» Instructions for the task: Find the lines in the listing below that have the word "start" and give their count, nothing else.

+-------+

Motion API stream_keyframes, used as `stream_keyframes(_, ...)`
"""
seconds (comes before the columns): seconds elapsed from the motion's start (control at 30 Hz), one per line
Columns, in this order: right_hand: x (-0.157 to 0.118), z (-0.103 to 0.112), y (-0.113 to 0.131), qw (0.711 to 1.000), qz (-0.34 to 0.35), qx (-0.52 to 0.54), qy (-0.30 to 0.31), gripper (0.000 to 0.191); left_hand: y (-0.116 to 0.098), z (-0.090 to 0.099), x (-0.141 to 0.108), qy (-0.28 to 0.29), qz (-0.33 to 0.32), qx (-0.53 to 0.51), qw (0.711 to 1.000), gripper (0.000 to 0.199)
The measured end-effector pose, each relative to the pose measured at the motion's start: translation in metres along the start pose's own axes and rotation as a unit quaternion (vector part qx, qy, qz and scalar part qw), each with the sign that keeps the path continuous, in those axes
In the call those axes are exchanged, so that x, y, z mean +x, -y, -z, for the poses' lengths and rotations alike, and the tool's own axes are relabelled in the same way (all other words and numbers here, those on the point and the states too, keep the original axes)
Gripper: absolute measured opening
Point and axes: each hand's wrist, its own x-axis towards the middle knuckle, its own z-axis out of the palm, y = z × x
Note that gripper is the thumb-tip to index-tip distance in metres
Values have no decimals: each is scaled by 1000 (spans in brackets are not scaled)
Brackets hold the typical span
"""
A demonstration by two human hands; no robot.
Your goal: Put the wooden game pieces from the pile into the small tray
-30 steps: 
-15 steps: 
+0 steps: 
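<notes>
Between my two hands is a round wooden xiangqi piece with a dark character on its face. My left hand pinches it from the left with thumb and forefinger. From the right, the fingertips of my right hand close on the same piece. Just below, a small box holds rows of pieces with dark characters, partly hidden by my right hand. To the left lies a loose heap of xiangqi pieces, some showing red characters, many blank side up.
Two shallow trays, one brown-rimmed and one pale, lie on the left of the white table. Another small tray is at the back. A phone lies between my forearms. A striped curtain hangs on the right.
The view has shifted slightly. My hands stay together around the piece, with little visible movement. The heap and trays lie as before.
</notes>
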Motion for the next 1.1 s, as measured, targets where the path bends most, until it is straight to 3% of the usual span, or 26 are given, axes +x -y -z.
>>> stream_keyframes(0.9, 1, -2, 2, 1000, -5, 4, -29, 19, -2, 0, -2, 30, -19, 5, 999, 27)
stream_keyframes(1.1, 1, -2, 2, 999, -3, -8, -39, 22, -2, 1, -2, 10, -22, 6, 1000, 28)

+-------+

» Worked solution: 2